Era un aroma de poder puro, de realeza antigua.
Las rodillas del Guerrero flaquearon. No sabía por qué, pero sus instintos de lobo le gritaban que se sometiera.
Tocó su auricular.
-Alfa -dijo el Guerrero, con la voz temblorosa-. La prisionera... la Solitaria. Se está desangrando. Hay... hay demasiada sangre.
Iluminó con su linterna el charco debajo de mí. El haz de luz captó el brillo metálico.
-Alfa, su sangre... tiene oro. Está brillando.
Podía escuchar la voz de Damián a través del auricular del Guerrero. Sonaba metálica y distante.
-No seas idiota, Marcus. Probablemente es solo el polvo de plata reflejándose. Está tratando de distraernos de Victoria. Déjala.
-Pero Alfa -tartamudeó Marcus-. Ella huele... huele como...
-¡Es una orden! -rugió Damián.
Marcus me miró. Miró mi vientre hinchado, que ahora estaba aterradoramente quieto.
Los lobos aprecian a los niños. Es nuestra ley más fundamental. Dejar morir a un cachorro es un crimen contra la naturaleza.

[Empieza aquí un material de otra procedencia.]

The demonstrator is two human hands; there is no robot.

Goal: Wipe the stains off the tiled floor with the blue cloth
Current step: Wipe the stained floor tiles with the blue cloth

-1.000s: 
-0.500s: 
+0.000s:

Marcus apretó los dientes.
-Perdóneme, Alfa -murmuró.
Agarró la cerradura de la jaula de plata. No tenía la llave. Transformó su mano en una garra parcial de lobo, gimiendo mientras la plata lo quemaba, y arrancó la puerta de sus bisagras con fuerza bruta.
Me levantó en brazos.
Yo estaba inerte.
-Quédate conmigo -gruñó Marcus, corriendo hacia la salida-. Te llevaré al Hospital de la Manada.

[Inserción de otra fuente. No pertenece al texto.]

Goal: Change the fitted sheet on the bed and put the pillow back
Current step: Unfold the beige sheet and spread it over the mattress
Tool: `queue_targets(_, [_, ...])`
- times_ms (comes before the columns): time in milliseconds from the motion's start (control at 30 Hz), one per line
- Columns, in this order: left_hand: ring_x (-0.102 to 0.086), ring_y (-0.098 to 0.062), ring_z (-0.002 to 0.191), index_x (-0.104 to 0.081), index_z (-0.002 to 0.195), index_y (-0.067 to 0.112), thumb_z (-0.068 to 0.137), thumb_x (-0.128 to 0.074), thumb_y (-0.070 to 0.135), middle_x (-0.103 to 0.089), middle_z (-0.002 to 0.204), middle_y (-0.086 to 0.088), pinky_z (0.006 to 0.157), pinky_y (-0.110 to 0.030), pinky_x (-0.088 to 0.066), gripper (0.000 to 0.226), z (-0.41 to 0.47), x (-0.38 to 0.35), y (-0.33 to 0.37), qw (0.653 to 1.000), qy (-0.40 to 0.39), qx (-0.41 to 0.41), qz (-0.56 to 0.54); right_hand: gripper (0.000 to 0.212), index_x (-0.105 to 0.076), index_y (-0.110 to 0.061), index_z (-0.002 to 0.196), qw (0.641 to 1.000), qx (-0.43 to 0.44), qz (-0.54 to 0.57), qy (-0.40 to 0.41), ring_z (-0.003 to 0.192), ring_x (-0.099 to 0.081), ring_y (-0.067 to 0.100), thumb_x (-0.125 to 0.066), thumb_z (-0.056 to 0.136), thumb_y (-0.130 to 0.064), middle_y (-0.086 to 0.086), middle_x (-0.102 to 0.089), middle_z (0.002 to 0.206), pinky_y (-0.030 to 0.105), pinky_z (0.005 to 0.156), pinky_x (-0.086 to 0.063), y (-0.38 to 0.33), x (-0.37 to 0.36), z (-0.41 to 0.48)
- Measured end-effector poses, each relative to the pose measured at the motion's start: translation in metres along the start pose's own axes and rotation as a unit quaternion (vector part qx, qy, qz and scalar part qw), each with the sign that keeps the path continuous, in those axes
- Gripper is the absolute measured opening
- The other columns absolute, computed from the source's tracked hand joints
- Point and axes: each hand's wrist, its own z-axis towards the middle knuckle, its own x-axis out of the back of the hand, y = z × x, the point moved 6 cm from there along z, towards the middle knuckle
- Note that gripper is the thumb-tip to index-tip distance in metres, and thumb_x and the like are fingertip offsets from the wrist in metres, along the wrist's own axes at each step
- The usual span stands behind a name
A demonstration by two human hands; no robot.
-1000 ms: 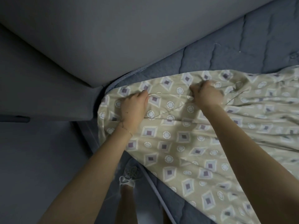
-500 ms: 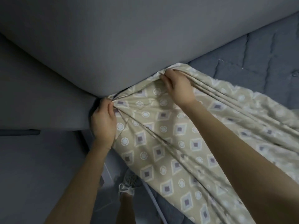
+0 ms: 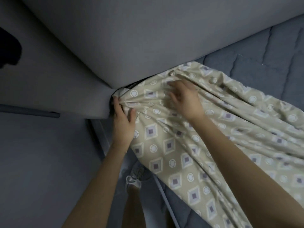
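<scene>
A beige fitted sheet (image 3: pixel 184 153) with diamond and circle prints lies bunched over the corner of a blue quilted mattress (image 3: pixel 263 51). My left hand (image 3: pixel 123 120) pinches the gathered sheet corner at the mattress corner, right against the grey headboard. My right hand (image 3: pixel 184 97) rests flat on the sheet just right of it, fingers spread and blurred, holding nothing. The sheet's folds run away to the lower right. No pillow is in view.
A grey padded headboard (image 3: pixel 131 30) fills the top, with a grey side panel (image 3: pixel 57 89) to the left. Grey floor (image 3: pixel 41 162) lies at the left. My foot in a light sneaker (image 3: pixel 136 176) stands beside the bed frame.
Both hands carried the sheet corner up to the mattress corner by the headboard. My right hand then let go of the sheet edge and now lies spread on the fabric.
</scene>
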Motion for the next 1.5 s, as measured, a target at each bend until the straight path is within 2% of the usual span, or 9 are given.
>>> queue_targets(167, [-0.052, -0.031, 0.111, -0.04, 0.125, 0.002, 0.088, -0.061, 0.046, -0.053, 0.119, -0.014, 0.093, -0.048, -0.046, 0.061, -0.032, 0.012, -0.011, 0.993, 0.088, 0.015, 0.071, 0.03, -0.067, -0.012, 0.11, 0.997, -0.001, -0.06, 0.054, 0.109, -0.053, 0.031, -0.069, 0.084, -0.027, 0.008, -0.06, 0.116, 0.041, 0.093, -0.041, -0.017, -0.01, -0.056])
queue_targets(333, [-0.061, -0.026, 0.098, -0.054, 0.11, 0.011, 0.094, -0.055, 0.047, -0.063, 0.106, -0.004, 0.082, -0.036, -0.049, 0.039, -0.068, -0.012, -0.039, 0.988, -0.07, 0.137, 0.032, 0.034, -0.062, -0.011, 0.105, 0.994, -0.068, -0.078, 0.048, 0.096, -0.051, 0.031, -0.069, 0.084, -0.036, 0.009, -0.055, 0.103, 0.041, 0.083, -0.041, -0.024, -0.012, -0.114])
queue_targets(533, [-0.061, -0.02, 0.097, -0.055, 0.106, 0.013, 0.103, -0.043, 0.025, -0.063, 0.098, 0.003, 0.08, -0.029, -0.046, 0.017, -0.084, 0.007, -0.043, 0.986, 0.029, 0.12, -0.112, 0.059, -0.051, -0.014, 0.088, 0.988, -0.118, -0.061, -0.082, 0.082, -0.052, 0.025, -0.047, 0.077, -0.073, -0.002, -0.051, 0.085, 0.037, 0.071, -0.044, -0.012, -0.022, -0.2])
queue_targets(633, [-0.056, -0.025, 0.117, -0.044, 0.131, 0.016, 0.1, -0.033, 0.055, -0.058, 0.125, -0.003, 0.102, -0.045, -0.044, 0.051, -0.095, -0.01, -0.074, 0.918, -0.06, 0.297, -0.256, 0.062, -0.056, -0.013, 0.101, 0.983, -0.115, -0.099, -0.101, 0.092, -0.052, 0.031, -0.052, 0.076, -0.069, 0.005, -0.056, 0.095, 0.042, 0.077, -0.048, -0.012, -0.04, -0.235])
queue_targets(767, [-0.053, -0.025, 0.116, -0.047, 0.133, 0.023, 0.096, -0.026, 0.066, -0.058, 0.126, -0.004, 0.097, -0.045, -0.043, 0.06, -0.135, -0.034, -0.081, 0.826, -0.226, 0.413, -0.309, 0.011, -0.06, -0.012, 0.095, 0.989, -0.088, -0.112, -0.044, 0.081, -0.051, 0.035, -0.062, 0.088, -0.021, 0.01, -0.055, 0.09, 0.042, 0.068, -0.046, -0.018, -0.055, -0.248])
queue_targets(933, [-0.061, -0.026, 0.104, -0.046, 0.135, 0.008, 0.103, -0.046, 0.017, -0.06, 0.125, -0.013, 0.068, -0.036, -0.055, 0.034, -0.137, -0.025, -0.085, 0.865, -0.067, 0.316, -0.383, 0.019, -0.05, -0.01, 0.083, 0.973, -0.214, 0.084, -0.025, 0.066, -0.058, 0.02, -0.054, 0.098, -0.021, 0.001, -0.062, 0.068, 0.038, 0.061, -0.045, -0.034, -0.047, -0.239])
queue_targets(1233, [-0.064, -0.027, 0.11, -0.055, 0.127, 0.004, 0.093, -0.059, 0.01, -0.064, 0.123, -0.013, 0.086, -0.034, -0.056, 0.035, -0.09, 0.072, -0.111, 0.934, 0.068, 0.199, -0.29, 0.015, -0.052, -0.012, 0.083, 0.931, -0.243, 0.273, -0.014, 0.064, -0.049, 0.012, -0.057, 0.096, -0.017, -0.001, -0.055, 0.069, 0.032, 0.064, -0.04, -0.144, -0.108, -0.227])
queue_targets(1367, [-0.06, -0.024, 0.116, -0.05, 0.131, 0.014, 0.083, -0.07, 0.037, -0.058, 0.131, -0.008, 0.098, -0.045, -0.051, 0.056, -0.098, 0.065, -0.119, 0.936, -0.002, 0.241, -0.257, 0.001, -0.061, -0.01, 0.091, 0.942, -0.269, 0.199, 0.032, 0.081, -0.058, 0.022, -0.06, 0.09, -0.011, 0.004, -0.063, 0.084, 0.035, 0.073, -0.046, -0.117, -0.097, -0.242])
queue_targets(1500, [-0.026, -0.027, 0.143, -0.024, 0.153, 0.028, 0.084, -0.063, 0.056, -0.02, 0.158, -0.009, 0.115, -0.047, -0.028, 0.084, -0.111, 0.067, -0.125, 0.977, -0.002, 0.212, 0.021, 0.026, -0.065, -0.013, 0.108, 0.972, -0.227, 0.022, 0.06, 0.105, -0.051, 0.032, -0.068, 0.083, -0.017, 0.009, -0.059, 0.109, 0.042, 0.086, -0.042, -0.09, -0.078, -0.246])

El movimiento me sacudió. El dolor estalló, manteniéndome atada a la conciencia por un hilo.
Salimos del sótano al aire fresco de la noche. La luna estaba alta y llena. Se burlaba de mí.
Marcus corrió más rápido que un vehículo humano, su velocidad de lobo devorando la distancia hasta el centro médico.
-Llegamos -jadeó, abriendo de una patada las puertas dobles del hospital-. ¡Ayuda! ¡Necesitamos un médico!
El silencio le respondió.
El vestíbulo estaba vacío. La recepción estaba abandonada.
-¿Dónde están todos? -gritó Marcus.
Solté una tos débil y seca. -Victoria...
-¿Qué?
-Están todos... con Victoria -susurré.
Damián había despojado a todo el hospital de personal para atender a una sola mujer, dejándonos a mí y a su hijo no nacido morir en la oscuridad.